§ Problem to work on:
From the first line to the last, retype the data below exactly.
[Start of section]
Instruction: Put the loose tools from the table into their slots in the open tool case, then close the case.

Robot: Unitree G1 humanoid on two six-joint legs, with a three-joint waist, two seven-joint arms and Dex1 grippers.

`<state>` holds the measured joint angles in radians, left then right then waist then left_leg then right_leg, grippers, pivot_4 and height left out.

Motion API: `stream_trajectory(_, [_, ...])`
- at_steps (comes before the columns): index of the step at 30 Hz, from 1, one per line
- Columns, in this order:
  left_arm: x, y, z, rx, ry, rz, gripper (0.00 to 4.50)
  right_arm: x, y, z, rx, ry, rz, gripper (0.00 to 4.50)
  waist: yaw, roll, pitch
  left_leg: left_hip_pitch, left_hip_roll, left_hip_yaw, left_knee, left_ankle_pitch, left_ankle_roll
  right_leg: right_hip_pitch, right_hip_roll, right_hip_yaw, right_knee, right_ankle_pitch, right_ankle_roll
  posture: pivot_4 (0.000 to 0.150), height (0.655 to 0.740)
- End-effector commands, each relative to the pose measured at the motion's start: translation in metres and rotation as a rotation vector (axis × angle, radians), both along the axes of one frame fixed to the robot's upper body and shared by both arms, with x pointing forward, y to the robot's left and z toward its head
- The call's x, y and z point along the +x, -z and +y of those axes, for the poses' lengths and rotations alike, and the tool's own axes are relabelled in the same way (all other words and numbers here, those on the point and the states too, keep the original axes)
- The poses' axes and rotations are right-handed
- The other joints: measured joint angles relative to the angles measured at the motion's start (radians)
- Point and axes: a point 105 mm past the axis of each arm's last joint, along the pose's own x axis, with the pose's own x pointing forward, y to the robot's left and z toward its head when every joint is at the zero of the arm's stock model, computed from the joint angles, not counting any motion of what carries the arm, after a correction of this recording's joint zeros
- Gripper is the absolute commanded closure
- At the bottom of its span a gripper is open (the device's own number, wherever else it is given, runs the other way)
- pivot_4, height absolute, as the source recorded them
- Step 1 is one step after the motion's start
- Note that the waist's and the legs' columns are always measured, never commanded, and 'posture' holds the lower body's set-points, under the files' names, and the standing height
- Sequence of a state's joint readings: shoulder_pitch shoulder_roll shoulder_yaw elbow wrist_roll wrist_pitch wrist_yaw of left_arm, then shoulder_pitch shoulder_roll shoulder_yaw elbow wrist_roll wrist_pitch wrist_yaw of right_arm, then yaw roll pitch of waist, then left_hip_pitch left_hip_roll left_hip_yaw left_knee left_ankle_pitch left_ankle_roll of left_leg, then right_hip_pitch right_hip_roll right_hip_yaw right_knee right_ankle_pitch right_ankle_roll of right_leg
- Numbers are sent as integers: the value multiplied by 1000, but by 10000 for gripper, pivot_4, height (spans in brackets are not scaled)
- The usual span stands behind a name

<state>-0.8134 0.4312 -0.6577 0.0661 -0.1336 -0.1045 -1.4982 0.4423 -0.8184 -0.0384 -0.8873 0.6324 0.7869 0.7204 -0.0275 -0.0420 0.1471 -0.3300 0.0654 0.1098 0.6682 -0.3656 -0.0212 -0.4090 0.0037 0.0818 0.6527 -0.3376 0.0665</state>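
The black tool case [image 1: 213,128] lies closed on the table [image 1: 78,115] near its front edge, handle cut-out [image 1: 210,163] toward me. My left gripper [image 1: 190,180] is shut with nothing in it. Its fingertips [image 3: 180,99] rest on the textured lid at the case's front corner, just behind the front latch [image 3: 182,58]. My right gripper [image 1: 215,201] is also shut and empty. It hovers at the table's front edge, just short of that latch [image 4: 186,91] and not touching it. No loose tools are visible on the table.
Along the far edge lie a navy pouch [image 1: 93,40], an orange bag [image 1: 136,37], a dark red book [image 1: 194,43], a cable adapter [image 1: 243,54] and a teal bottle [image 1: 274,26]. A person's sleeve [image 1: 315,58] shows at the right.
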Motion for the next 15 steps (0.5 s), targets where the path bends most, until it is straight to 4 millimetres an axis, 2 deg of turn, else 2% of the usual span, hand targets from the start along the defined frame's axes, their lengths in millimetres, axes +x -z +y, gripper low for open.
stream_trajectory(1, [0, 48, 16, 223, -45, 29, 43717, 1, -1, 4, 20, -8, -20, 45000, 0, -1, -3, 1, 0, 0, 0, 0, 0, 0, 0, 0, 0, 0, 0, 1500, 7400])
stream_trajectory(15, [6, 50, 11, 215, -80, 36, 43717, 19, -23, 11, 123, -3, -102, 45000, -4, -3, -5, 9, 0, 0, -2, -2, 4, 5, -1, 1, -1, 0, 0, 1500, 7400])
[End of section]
§ Written solution:
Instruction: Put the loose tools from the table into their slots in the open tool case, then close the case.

Robot: Unitree G1 humanoid on two six-joint legs, with a three-joint waist, two seven-joint arms and Dex1 grippers.

`<state>` holds the measured joint angles in radians, left then right then waist then left_leg then right_leg, grippers, pivot_4 and height left out.

Motion API: `stream_trajectory(_, [_, ...])`
- at_steps (comes before the columns): index of the step at 30 Hz, from 1, one per line
- Columns, in this order:
  left_arm: x, y, z, rx, ry, rz, gripper (0.00 to 4.50)
  right_arm: x, y, z, rx, ry, rz, gripper (0.00 to 4.50)
  waist: yaw, roll, pitch
  left_leg: left_hip_pitch, left_hip_roll, left_hip_yaw, left_knee, left_ankle_pitch, left_ankle_roll
  right_leg: right_hip_pitch, right_hip_roll, right_hip_yaw, right_knee, right_ankle_pitch, right_ankle_roll
  posture: pivot_4 (0.000 to 0.150), height (0.655 to 0.740)
- End-effector commands, each relative to the pose measured at the motion's start: translation in metres and rotation as a rotation vector (axis × angle, radians), both along the axes of one frame fixed to the robot's upper body and shared by both arms, with x pointing forward, y to the robot's left and z toward its head
- The call's x, y and z point along the +x, -z and +y of those axes, for the poses' lengths and rotations alike, and the tool's own axes are relabelled in the same way (all other words and numbers here, those on the point and the states too, keep the original axes)
- The poses' axes and rotations are right-handed
- The other joints: measured joint angles relative to the angles measured at the motion's start (radians)
- Point and axes: a point 105 mm past the axis of each arm's last joint, along the pose's own x axis, with the pose's own x pointing forward, y to the robot's left and z toward its head when every joint is at the zero of the arm's stock model, computed from the joint angles, not counting any motion of what carries the arm, after a correction of this recording's joint zeros
- Gripper is the absolute commanded closure
- At the bottom of its span a gripper is open (the device's own number, wherever else it is given, runs the other way)
- pivot_4, height absolute, as the source recorded them
- Step 1 is one step after the motion's start
- Note that the waist's and the legs' columns are always measured, never commanded, and 'posture' holds the lower body's set-points, under the files' names, and the standing height
- Sequence of a state's joint readings: shoulder_pitch shoulder_roll shoulder_yaw elbow wrist_roll wrist_pitch wrist_yaw of left_arm, then shoulder_pitch shoulder_roll shoulder_yaw elbow wrist_roll wrist_pitch wrist_yaw of right_arm, then yaw roll pitch of waist, then left_hip_pitch left_hip_roll left_hip_yaw left_knee left_ankle_pitch left_ankle_roll of left_leg, then right_hip_pitch right_hip_roll right_hip_yaw right_knee right_ankle_pitch right_ankle_roll of right_leg
- Numbers are sent as integers: the value multiplied by 1000, but by 10000 for gripper, pivot_4, height (spans in brackets are not scaled)
- The usual span stands behind a name

<state>-0.8134 0.4312 -0.6577 0.0661 -0.1336 -0.1045 -1.4982 0.4423 -0.8184 -0.0384 -0.8873 0.6324 0.7869 0.7204 -0.0275 -0.0420 0.1471 -0.3300 0.0654 0.1098 0.6682 -0.3656 -0.0212 -0.4090 0.0037 0.0818 0.6527 -0.3376 0.0665</state>
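The black tool case [image 1: 213,128] lies closed on the table [image 1: 78,115] near its front edge, handle cut-out [image 1: 210,163] toward me. My left gripper [image 1: 190,180] is shut with nothing in it. Its fingertips [image 3: 180,99] rest on the textured lid at the case's front corner, just behind the front latch [image 3: 182,58]. My right gripper [image 1: 215,201] is also shut and empty. It hovers at the table's front edge, just short of that latch [image 4: 186,91] and not touching it. No loose tools are visible on the table.
Along the far edge lie a navy pouch [image 1: 93,40], an orange bag [image 1: 136,37], a dark red book [image 1: 194,43], a cable adapter [image 1: 243,54] and a teal bottle [image 1: 274,26]. A person's sleeve [image 1: 315,58] shows at the right.
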Motion for the next 15 steps (0.5 s), targets where the path bends most, until it is straight to 4 millimetres an axis, 2 deg of turn, else 2% of the usual span, hand targets from the start along the defined frame's axes, their lengths in millimetres, axes +x -z +y, gripper low for open.
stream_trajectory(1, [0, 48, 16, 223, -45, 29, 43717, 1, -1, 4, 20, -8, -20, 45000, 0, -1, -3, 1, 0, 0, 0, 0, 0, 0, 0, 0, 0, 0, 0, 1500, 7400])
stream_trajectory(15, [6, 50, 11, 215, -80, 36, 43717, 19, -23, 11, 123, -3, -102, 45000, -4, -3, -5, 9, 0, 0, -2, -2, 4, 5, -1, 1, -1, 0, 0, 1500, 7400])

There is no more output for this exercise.